On some occasions I noticed VAX looking at very weird locations to resolve locally defined symbols. As the solution I'm working on is rather complex I didn't pay too much attention to it, but now I was able to pinpoint it on one of my most basic base classes.
The problem I'm referring to is that VAX sometimes doesn't recognizy symbols correctly that are actually defined locally or within the class scope. The symptoms are as follows:
1) When I hover over the symbol, no tooltip shows, or a tooltip showing a wrong reference
2) When I try to dereference the symbol using '.' I don't get the right list of members.

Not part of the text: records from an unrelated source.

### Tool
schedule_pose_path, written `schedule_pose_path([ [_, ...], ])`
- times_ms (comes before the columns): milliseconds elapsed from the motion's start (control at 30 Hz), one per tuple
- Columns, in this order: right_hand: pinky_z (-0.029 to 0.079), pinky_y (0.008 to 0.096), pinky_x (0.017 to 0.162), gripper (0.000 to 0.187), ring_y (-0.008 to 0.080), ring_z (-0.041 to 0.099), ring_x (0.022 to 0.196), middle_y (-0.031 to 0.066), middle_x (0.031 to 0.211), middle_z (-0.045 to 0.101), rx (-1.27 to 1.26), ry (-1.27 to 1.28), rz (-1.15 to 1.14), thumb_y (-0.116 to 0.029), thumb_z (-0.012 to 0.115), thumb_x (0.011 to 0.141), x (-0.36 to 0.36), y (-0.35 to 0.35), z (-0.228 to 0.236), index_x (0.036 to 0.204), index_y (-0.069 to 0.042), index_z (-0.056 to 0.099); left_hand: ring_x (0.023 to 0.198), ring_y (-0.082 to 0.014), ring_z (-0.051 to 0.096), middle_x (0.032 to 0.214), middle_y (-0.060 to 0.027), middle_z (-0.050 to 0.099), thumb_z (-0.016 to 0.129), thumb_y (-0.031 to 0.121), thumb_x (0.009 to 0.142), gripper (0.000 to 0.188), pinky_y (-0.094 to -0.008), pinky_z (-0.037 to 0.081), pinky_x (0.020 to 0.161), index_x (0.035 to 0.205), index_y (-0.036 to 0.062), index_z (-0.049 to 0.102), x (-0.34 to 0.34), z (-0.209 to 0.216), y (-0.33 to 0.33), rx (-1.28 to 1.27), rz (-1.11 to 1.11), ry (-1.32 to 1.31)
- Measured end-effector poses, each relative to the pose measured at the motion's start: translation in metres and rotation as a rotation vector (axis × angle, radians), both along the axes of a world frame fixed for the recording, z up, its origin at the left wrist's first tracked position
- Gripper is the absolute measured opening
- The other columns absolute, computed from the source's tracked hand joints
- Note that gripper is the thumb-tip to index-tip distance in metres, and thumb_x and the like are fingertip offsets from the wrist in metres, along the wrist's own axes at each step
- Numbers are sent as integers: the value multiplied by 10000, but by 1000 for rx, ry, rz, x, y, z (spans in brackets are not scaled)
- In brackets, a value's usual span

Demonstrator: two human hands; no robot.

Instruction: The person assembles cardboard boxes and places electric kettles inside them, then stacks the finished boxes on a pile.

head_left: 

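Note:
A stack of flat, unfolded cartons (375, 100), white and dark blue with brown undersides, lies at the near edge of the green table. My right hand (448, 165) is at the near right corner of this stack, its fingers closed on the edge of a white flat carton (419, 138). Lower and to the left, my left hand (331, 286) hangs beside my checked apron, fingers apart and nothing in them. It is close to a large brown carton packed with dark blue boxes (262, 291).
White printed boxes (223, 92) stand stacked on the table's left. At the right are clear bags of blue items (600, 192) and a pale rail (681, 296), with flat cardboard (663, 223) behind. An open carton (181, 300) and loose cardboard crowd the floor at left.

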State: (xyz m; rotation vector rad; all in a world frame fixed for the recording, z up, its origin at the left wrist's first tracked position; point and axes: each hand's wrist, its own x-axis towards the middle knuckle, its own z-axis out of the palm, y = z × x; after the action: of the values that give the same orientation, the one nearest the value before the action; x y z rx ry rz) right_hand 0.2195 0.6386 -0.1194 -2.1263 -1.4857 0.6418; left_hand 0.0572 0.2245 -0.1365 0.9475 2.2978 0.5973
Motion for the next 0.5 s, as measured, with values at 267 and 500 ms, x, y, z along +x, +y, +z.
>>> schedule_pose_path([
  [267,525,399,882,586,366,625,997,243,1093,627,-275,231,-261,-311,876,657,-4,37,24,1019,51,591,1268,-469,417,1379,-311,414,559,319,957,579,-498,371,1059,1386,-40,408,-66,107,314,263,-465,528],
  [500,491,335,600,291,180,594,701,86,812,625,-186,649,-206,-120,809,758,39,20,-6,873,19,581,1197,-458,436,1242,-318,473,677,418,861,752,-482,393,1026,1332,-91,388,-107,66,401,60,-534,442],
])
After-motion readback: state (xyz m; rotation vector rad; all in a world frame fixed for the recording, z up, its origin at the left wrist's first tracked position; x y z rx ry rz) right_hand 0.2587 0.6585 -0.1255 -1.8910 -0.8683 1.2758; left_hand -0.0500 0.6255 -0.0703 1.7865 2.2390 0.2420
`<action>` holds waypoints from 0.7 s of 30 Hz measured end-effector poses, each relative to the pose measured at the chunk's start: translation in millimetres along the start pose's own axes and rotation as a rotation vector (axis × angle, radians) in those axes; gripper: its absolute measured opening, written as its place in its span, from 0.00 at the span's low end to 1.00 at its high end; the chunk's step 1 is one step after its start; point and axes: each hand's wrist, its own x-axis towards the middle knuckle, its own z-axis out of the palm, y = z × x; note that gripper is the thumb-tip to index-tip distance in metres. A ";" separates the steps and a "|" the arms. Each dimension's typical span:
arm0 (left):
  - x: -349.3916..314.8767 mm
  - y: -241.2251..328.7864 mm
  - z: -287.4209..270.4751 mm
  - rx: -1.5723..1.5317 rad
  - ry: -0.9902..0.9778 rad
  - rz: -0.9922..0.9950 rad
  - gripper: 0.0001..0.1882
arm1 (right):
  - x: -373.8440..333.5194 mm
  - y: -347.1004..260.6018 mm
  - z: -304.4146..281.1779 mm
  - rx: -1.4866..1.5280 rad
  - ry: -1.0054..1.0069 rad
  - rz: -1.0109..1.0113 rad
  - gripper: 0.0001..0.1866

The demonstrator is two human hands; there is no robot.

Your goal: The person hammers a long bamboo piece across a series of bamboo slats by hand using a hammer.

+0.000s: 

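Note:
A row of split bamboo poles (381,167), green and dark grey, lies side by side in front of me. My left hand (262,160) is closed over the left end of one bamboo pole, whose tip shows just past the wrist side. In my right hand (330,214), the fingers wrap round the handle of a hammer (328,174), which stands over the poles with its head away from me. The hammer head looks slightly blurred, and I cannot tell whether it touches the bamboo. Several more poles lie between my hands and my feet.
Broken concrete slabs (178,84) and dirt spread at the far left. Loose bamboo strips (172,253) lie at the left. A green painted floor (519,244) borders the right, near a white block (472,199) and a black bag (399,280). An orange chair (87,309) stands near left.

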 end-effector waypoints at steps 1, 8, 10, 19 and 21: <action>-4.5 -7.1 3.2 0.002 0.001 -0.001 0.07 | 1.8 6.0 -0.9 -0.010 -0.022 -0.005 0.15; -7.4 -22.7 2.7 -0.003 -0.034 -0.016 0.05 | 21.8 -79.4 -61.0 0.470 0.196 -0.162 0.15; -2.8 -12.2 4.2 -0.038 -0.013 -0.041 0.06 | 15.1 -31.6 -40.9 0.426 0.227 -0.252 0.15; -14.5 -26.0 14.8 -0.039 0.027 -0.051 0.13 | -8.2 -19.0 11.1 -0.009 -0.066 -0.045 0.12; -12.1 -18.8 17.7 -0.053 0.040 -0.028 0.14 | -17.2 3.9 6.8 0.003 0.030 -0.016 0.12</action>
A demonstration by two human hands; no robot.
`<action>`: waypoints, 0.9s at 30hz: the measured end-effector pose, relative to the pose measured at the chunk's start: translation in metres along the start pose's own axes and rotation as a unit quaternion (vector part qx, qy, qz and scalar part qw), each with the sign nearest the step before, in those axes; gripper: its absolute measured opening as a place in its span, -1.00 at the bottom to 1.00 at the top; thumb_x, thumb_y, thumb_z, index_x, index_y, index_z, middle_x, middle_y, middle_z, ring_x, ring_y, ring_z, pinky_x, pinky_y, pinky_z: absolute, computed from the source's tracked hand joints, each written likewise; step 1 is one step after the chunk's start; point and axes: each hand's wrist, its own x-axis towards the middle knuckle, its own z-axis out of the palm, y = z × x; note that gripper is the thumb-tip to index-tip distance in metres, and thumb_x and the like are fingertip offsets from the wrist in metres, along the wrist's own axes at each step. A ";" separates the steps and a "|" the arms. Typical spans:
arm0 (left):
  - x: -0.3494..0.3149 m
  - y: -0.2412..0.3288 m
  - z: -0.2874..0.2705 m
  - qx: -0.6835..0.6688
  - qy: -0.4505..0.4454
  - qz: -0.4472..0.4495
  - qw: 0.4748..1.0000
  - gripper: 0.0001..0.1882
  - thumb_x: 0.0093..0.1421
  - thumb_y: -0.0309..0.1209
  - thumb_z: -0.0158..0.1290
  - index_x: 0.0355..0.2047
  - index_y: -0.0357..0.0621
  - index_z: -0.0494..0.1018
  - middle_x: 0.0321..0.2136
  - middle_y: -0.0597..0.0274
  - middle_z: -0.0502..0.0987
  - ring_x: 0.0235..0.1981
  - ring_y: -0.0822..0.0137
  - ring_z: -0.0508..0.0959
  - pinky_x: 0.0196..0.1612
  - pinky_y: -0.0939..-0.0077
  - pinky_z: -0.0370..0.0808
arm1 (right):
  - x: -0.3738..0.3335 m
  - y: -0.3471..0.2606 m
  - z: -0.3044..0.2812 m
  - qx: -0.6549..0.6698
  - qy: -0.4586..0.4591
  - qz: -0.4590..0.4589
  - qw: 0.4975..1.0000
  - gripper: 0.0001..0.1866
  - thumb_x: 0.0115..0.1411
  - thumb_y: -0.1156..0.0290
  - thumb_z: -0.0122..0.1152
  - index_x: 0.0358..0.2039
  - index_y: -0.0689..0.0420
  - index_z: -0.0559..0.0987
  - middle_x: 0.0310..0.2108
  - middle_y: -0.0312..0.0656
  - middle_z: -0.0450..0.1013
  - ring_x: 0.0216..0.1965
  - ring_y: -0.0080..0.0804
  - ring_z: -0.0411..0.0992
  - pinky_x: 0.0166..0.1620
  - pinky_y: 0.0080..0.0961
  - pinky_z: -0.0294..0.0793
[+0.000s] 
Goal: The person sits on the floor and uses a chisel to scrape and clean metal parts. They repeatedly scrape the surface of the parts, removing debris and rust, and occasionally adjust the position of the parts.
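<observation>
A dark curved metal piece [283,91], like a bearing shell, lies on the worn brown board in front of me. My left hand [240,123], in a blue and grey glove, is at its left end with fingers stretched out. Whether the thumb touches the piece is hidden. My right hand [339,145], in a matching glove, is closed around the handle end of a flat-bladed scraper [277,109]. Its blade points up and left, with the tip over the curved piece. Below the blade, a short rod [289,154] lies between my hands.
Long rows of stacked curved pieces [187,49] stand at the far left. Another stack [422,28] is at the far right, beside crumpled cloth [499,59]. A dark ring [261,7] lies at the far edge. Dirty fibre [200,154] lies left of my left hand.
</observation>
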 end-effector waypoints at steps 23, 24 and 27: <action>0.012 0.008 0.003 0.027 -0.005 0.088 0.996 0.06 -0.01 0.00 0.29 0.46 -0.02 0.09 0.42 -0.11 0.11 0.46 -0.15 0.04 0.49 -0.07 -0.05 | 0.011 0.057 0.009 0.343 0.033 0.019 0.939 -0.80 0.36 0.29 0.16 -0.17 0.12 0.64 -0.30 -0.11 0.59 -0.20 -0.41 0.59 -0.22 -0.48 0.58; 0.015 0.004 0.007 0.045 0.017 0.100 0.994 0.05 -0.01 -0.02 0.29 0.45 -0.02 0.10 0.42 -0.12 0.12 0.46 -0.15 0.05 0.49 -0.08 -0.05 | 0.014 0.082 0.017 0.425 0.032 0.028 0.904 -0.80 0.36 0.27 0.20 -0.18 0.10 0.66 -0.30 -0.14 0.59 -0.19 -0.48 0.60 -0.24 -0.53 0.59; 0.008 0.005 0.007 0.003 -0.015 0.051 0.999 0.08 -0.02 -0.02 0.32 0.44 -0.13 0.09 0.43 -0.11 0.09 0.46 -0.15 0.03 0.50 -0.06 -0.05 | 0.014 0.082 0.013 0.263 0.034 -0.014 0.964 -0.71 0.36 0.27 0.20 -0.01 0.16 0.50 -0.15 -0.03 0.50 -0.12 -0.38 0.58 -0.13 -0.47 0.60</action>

3) When I force a suggestion list after placing my cursor behind the '.', I sometimes *do* get the right member list, but sometimes I still get the wrong list (and often not the same as the one initially appearing)
4) The symptoms listed above don't neccessarily appear all at the same time, and when I rename the symbol within my local scope I often get different symptom combinations.
5) When I type a correct completion following the '.', the compiler does accept it (and the resulting program runs just fine), but VAX underlines it as wrong.
Here's a stripped down version of my class:
header streamable.h:
#pragma once
#include <iostream>
class Streamable
{
protected:
static const char SEP=' '; // separator for standard IO of multiple data members
public:
virtual std::ostream& put(std::ostream& os) const=0;
virtual std::istream& get(std::istream& is)=0;
};
std::ostream& operator<< (std::ostream& os, const Streamable& obj);
std::istream& operator>> (std::istream& is, Streamable& obj);
implementation file:
#include "streamable.h"
std::ostream& operator<< (std::ostream& os, const Streamable& obj)
{
return obj.put (os);
}
std::istream& operator>> (std::istream& is, Streamable& obj)
{
return obj.get (is);
}
When using VS 2003 and 1538 I get the described symptoms within the definition of the operator << () function, at the line return obj.put (os);
The weird thing is that operator>>(), while defined in a very similar way does not show the same symptoms, I even could add a line obj.put(std::cout)
without a problem.
The operator<< function shows this behavior no matter how I rename the local variable obj, and depending on the name I choose I get varying symptoms.